E.           The Rogers Loan Documents are all incorporated by reference into this Agreement for all purposes as if fully set forth at length.  To the extent this Agreement conflicts with any of the Rogers Loan Documents, this Agreement controls.

F.           If the ORO Transaction does not close on or before December 1, 2008, then this Agreement expires and is rendered null and void in all respects, and the Agreement Regarding Use of Proceeds of IC-BH Sale and Regarding Remaining Amount Due under the Amended and Restated Credit Facility (as amended) dated November 13, 2007, survives and remains in full effect without the amendment set forth in this Agreement above, unless the Parties enter into a written agreement extending these deadlines.

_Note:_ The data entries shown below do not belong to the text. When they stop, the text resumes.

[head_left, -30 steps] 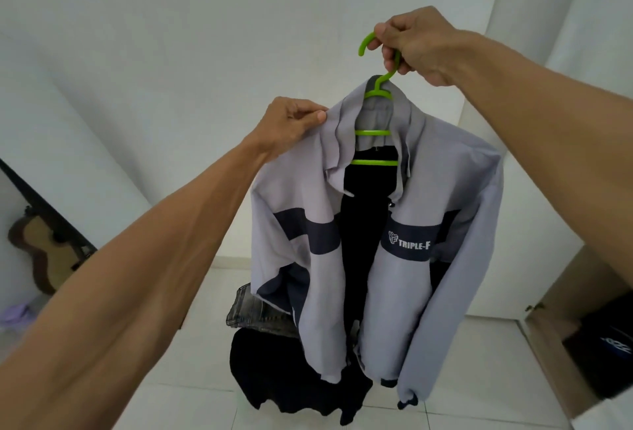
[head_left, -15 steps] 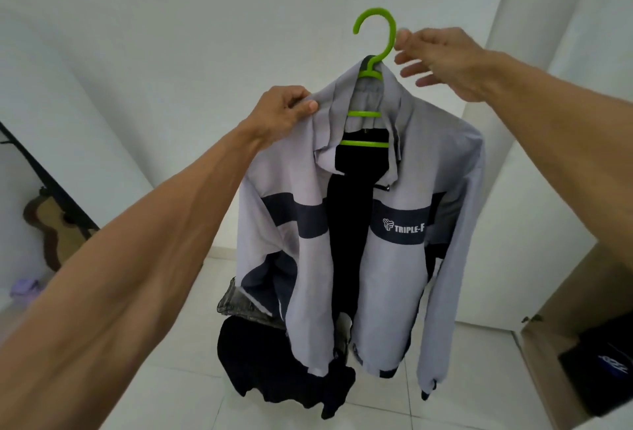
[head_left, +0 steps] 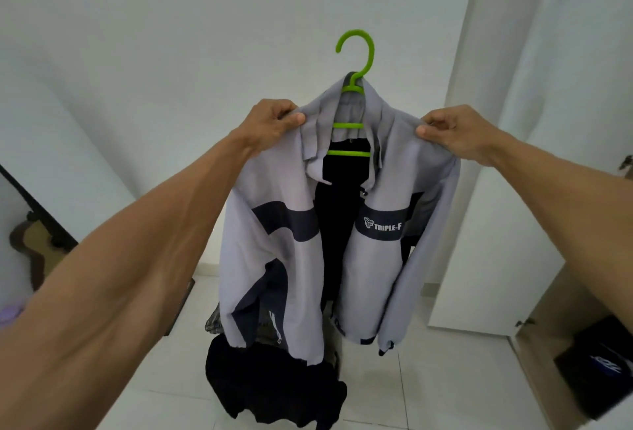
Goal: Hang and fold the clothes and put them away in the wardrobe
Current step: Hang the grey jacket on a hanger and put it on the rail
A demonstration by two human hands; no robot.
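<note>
"TRIPLE-F" with a logo stands on the jacket's (head_left: 359,258) dark chest band (head_left: 382,224).

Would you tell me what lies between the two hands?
In the head view, the hanger and the collar of the jacket lie between the left hand and right hand, which grip its shoulders.

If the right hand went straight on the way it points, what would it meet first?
The right hand pinches the grey jacket; going on, it would probably meet the collar, then the green hanger.
</note>
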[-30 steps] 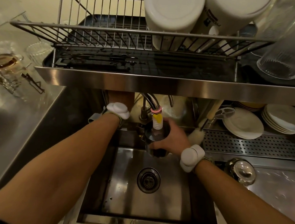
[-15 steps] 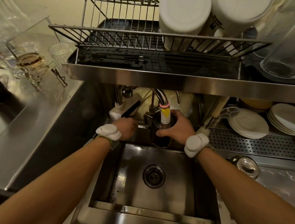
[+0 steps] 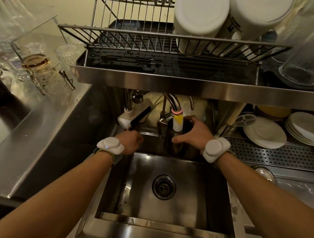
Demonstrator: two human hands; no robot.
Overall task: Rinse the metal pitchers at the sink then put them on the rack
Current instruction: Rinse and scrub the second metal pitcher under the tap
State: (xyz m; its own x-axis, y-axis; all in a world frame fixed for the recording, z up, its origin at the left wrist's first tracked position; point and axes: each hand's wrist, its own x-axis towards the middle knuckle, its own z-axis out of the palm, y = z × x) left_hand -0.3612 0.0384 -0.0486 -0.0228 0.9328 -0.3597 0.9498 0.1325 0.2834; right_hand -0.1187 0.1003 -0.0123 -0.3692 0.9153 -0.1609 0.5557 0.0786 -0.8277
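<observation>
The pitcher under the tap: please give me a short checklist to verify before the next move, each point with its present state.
1. Right hand grips the pitcher: ok.
2. Pitcher mouth sits under the tap nozzle: ok, nozzle reaches inside.
3. Left hand is near the black tap handle: ok; contact cannot tell.
4. Water is running: cannot tell.
5. Pitcher is over the sink, not the counter: ok.
6. Free place on the rack above: ok, its left part is bare.
</observation>
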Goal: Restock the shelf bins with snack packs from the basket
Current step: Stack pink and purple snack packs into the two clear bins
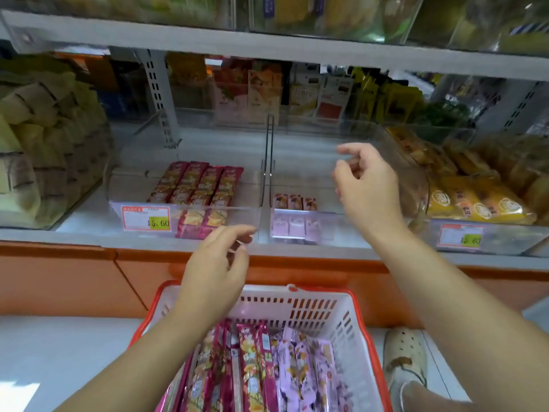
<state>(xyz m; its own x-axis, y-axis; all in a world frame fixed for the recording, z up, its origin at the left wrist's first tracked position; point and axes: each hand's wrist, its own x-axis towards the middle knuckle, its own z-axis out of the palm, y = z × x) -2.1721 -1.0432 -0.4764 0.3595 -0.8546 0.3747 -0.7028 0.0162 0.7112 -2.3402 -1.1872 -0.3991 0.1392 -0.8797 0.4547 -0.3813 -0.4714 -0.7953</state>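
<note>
- The snack packs are lying in two groups in the basket (367, 331) at the bottom of the view: dark red packs (249, 373) on the left and lilac packs (306, 370) on the right.
- The left hand (214, 272) is hovering over the basket's far rim, its fingers loosely curled, slightly apart and holding nothing.
- The right hand (365, 182) is hanging higher, in front of the right clear bin (297, 162), its fingers relaxed and apart, also holding nothing.
- A few lilac shelf packs (294, 202) are sitting at the front of that bin.
- The left clear bin (116, 200) is holding rows of red shelf packs (196, 185) and wearing a price tag (146, 217) on its front.
- Yellow packs (475, 200) are filling the bin further right.
- A pale perforated shoe (405, 355) is showing on the floor just beside the basket.
</note>
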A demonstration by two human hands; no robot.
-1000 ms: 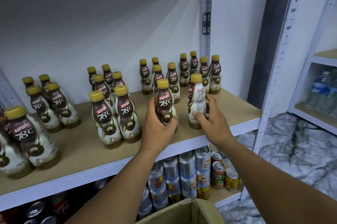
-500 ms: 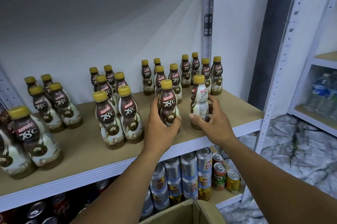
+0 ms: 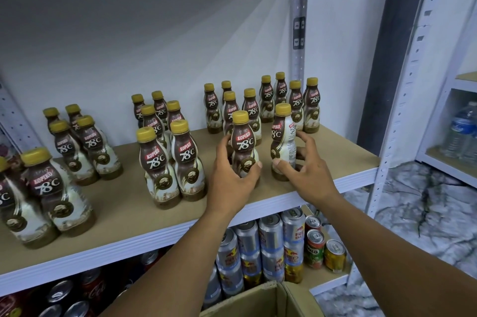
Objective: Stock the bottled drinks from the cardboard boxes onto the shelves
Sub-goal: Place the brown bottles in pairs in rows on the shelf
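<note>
Several brown Kopiko 78°C bottles with yellow caps stand in clusters on the tan shelf board [image 3: 121,203]. My left hand [image 3: 232,179] grips the lower body of one upright bottle [image 3: 244,141] near the shelf's front. My right hand [image 3: 302,164] is curled around a second upright bottle [image 3: 282,135], whose label is turned sideways; thumb in front, fingers behind it. Both bottles stand on the shelf in front of the rear cluster [image 3: 281,99]. A corner of an open cardboard box [image 3: 260,301] shows at the bottom edge.
The lower shelf holds stacked silver energy-drink cans [image 3: 271,247], green and yellow cans [image 3: 315,249] and red cola cans [image 3: 85,288]. A perforated white upright [image 3: 410,68] bounds the shelf on the right. Water bottles [image 3: 462,133] stand on a neighbouring rack over a marble floor.
Both hands have slid their bottles a little further back on the shelf, toward the rear cluster. The right-hand bottle has turned slightly, showing more of its label.
</note>
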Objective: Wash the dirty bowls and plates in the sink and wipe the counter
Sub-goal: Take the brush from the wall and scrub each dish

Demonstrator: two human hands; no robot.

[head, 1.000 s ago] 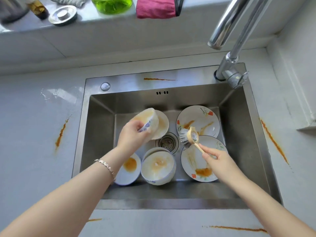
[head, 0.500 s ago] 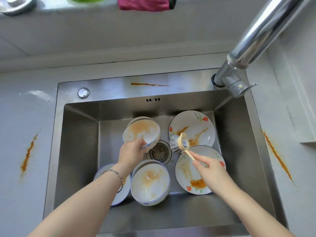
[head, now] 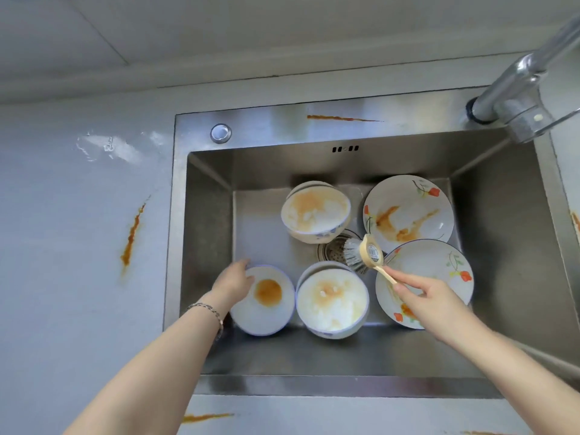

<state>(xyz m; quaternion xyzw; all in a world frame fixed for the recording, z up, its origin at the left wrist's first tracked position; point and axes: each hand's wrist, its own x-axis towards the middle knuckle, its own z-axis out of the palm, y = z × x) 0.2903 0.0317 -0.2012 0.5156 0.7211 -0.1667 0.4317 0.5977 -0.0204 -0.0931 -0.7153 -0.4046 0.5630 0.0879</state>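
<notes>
Head view looks straight down into a steel sink [head: 270, 127] that holds all the dirty crockery. The left hand [head: 233, 282] reaches to the far-left rim of a small plate [head: 266, 312], which carries a round brown sauce spot and lies flat on the sink floor at near left. The thumb lies over the rim and the fingers dip at its edge, but I cannot tell whether they have closed on it. Going for the rim makes sense, since a flat plate offers no other purchase.

The right hand [head: 430, 296] pinches the thin handle of a dish brush [head: 370, 252] between thumb and fingers. It holds the brush in the air, bristles turned left over the drain strainer [head: 329, 251] (ready, I'd judge, to meet whatever the other hand lifts).

Just beside the small plate stands a smeared near bowl [head: 332, 302], seemingly nested in another. A far bowl [head: 315, 213], also smeared, leans tilted at the back. At right, the far flowered plate [head: 408, 208] is streaked with sauce; the near flowered plate [head: 430, 265] overlaps its edge and lies partly under the right hand.

The tap [head: 514, 89] is swung right with no water visible, and nothing looks washed yet. Orange streaks mark the counter [head: 62, 277] left of the sink and along its front, so the wiping is not yet done either.
</notes>
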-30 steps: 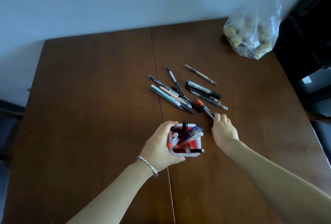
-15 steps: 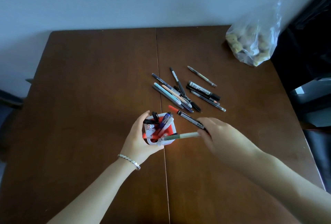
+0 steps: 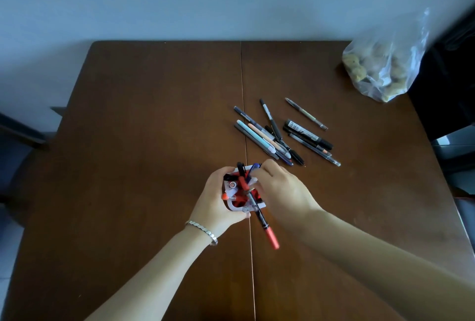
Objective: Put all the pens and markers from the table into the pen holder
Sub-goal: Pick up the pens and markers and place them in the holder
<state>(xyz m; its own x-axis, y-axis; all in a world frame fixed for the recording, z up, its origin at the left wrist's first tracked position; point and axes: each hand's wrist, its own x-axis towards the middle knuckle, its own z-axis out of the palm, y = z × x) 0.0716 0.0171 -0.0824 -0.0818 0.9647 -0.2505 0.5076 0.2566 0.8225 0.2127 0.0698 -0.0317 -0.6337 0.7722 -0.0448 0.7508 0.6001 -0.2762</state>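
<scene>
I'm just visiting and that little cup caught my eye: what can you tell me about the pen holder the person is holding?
The pen holder is a small squarish cup, white outside with red showing inside, plastic by the look of it. It stands on the brown table, near the centre seam, already crowded with pens and markers. The left hand wraps its left side; the right hand sits over its right edge, at a black pen with a red cap that leans out over the near rim.

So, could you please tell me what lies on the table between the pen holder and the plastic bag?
In the head view, the loose pile of pens and markers lies between the pen holder and the plastic bag.
</scene>
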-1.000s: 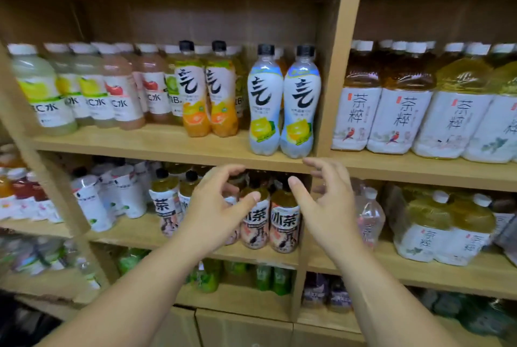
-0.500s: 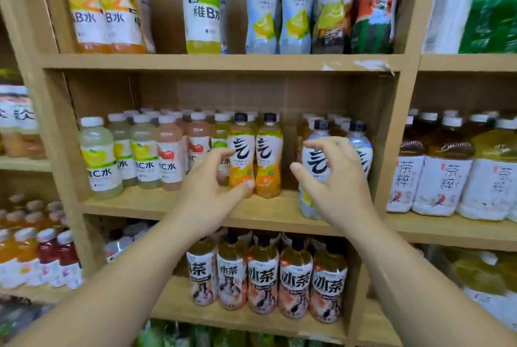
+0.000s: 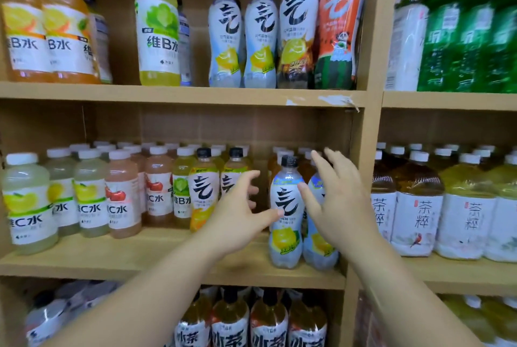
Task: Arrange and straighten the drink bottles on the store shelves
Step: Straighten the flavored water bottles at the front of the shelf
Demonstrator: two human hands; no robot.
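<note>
Two pale-blue sparkling-water bottles stand at the front right of the middle shelf [image 3: 167, 260]; the left one [image 3: 285, 223] shows fully, the right one [image 3: 319, 248] is partly behind my right hand. My right hand [image 3: 335, 206] is spread in front of the right bottle, fingers straight, holding nothing. My left hand [image 3: 237, 220] is open with spread fingers between the orange-labelled bottles [image 3: 202, 192] and the left blue bottle; its thumb tip reaches that bottle's label.
Rows of vitamin-water bottles [image 3: 92, 195] fill the middle shelf's left. Tea bottles [image 3: 419, 206] stand beyond the upright divider [image 3: 363, 178] on the right. The upper shelf holds larger bottles [image 3: 159, 27]; more tea bottles [image 3: 268, 327] sit below.
The view has tilted upward, bringing the upper shelf into sight. Both hands have risen from the shelf below to the blue bottles on the middle shelf and spread wider.
</note>
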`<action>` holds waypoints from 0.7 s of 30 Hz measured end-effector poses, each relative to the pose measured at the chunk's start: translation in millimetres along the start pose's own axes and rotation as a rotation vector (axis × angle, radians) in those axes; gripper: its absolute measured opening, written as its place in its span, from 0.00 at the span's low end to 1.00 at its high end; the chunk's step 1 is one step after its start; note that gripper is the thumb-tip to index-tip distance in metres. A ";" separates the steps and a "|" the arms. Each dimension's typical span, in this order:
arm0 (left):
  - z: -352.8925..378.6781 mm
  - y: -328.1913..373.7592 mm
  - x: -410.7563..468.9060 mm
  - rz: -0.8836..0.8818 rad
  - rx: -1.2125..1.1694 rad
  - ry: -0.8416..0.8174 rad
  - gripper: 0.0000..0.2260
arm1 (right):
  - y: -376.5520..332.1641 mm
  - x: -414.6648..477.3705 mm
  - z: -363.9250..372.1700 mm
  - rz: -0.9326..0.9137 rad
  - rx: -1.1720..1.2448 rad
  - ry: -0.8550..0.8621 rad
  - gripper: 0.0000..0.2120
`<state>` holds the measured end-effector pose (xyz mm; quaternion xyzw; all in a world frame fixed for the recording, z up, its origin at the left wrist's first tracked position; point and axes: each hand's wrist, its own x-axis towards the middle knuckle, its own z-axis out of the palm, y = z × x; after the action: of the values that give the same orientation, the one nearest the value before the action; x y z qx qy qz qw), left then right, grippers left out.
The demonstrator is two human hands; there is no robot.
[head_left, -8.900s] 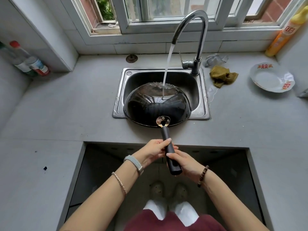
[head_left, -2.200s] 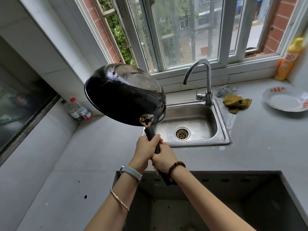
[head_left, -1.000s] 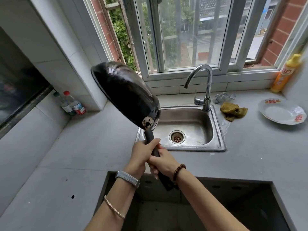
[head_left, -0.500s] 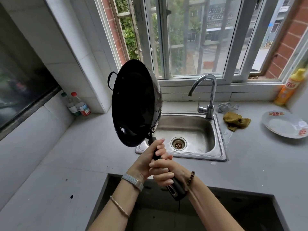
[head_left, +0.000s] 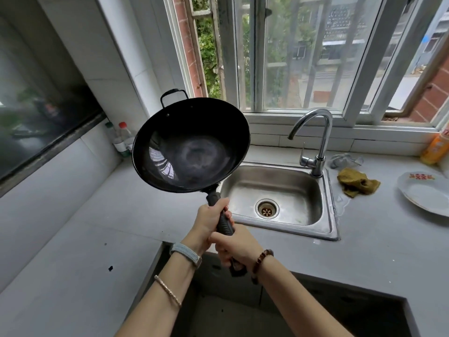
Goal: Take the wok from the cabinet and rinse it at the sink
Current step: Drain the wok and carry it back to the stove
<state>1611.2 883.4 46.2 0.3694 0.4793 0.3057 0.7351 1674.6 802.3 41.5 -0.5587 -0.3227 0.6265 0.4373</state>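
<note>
A black wok (head_left: 192, 144) is held up in the air left of the steel sink (head_left: 325, 205), tilted so its wet inside faces me. Its small loop handle points up at the far rim. My left hand (head_left: 209, 222) grips the long black handle just below the bowl. My right hand (head_left: 233, 244) grips the same handle lower down, touching the left hand. The handle's end is hidden behind my right wrist. The curved tap (head_left: 315, 142) stands behind the sink with no water running. The sink basin holds nothing but its drain (head_left: 266, 209).
An olive rag (head_left: 357, 182) and a white plate (head_left: 425, 190) lie right of the sink, with an orange bottle (head_left: 435, 148) at the window sill. Two bottles (head_left: 121, 139) stand in the left corner. A dark opening (head_left: 279, 310) in the grey counter lies under my arms.
The wok has turned from bottom-up, through edge-on, to inside facing me, and now sits slightly higher and more to the right. Earlier the tap was running on it; now the water is off.
</note>
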 end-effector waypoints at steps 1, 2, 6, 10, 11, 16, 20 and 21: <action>-2.4 0.1 -2.2 -0.001 0.003 0.000 0.14 | 1.6 0.6 5.7 -0.004 0.008 0.020 0.07; -4.4 -0.9 -4.3 -0.001 0.006 0.000 0.14 | 4.3 1.4 9.0 -0.007 0.005 0.030 0.06; -5.8 -10.7 -10.0 0.004 0.012 0.046 0.14 | 11.6 -5.0 8.3 -0.011 -0.016 0.014 0.07; -10.5 -17.6 -18.4 0.015 0.021 0.084 0.13 | 21.6 -10.2 11.0 -0.029 0.001 -0.024 0.10; -13.3 -18.9 -20.2 0.018 0.032 0.090 0.13 | 24.4 -10.8 13.1 -0.033 0.008 -0.030 0.10; -25.9 -23.9 -32.6 0.071 0.114 0.112 0.13 | 38.4 -18.1 25.8 -0.079 0.043 -0.072 0.09; -30.7 -25.6 -46.4 0.119 0.174 0.118 0.12 | 46.1 -25.6 32.5 -0.120 0.046 -0.098 0.08; -31.8 -25.4 -49.3 0.124 0.185 0.112 0.12 | 47.0 -28.1 34.6 -0.127 0.047 -0.096 0.08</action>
<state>1566.6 838.0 40.0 0.4466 0.5222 0.3252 0.6497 1631.6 760.4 17.1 -0.4958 -0.3633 0.6310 0.4733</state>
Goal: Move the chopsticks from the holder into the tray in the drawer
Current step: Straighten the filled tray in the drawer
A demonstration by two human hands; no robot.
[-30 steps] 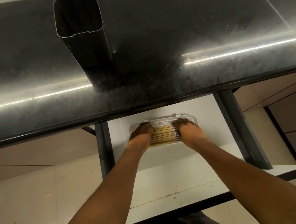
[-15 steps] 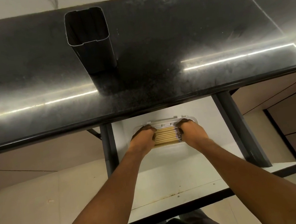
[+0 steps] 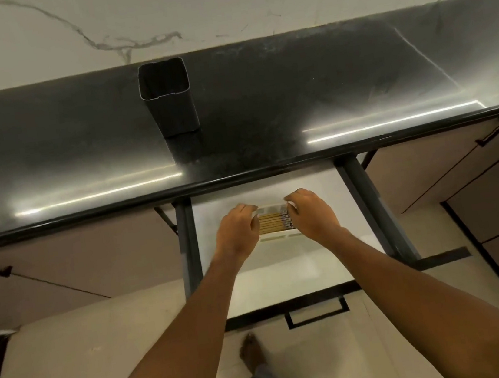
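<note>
Fingers of the left hand (image 3: 237, 231) and right hand (image 3: 312, 216) curve down over opposite ends of the chopsticks (image 3: 273, 222); whether either grip pinches them or only hovers cannot be told. The chopsticks lie flat, side by side, in the white tray (image 3: 278, 236) inside the open white drawer (image 3: 285, 274). Above it, the dark polished counter (image 3: 308, 92) carries the upright rectangular holder (image 3: 169, 104). A white veined wall (image 3: 217, 2) backs the counter. Brown cabinet fronts (image 3: 76, 259) flank the drawer above a pale tiled floor (image 3: 73, 354).
</note>
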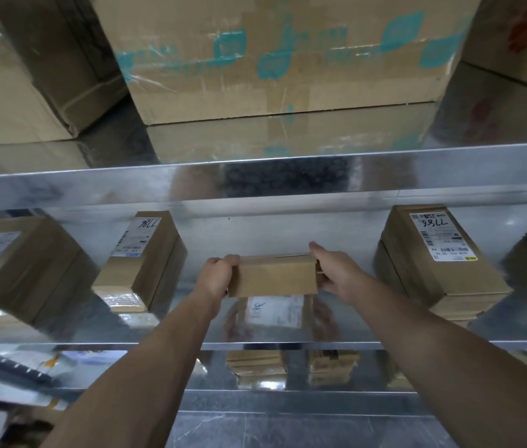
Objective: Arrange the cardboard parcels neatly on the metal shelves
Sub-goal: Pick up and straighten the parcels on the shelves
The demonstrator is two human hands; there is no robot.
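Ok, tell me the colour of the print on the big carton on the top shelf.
Teal, blotchy print on the big carton; the head view shows it.

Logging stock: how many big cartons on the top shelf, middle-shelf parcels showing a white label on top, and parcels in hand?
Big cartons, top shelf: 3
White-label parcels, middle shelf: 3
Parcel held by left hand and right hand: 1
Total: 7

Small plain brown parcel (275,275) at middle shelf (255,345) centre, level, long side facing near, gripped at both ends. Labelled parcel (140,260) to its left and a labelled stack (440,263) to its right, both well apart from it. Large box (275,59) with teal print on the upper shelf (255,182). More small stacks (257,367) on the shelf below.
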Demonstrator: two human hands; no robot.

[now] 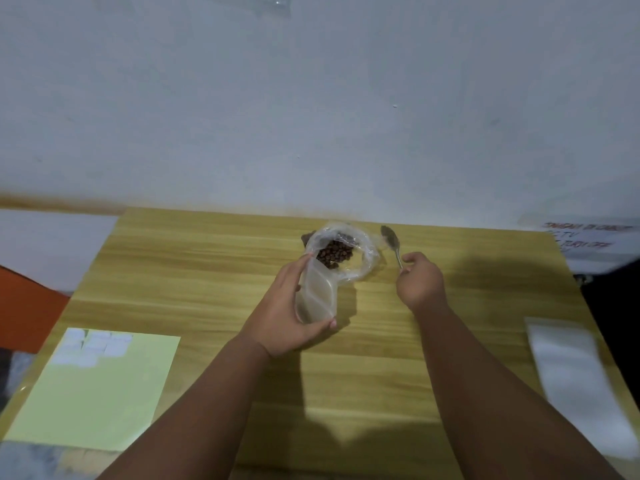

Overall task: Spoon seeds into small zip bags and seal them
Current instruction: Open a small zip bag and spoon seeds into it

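Brown seeds sit in an open plastic bag on the table. Left hand grips a small zip bag beside it, mouth ready; right hand pinches a spoon to scoop.

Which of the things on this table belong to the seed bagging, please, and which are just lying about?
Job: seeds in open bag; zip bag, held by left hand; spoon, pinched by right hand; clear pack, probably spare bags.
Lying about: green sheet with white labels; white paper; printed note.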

III.  Miscellaneous Provisions

A.           Notices.  Any notice required or permitted by this Agreement shall be effective if given in accordance with the notice provisions set forth in the Rogers Loan Documents.

B.           Expenses.  NGC and NGBVR shall, jointly and severally, promptly pay, upon demand, any and all actual attorney’s fees and out-of-pocket expenses incurred by Rogers related to this Agreement, and in no event shall these attorney’s fees and expenses be paid later than thirty days after the date on which they are submitted to NGC and/or NGBVR.  Additionally, NGC and NGBVR, jointly and severally, shall promptly pay all costs, expenses, taxes, assessments, insurance premiums, court costs, actual attorneys’ fees, expenses of litigation, expenses of sales, and other similar and related expenses incurred by Rogers to enforce her rights and remedies under this Agreement, regardless of whether they are incurred before or after the occurrence of a breach or incurred in connection with the perfection, preservation, or defense of her security interest, or the custody, protection, collection, repossession, enforcement, or sale of the Collateral.  All of these attorney’s fees and expenses that are not paid within thirty days of the invoice date shall bear interest at the Default Rate (as defined in the Credit Facility) from the invoice date until paid in full by NGC or NGBVR.
 

 
C.           Further Assurances and Representation of Authority.  NGC and NGBVR both agree to execute all other documents and instruments reasonably requested by Rogers or her attorney to effectuate the intent of this Agreement upon written request by Rogers or her attorney after the date of this Agreement.  NGC further represents that it has full and express authority from its Board of Directors to enter into this Agreement with Rogers and to bind NGC to all of this Agreement’s terms.  NGC shall provide a copy of the minutes or Board Consent authorizing this action prior to or at Closing; failure to do so shall nullify this Agreement in its entirety, and the relationship of the Parties shall continue to be governed by the November 2007 Rogers Loan Documents.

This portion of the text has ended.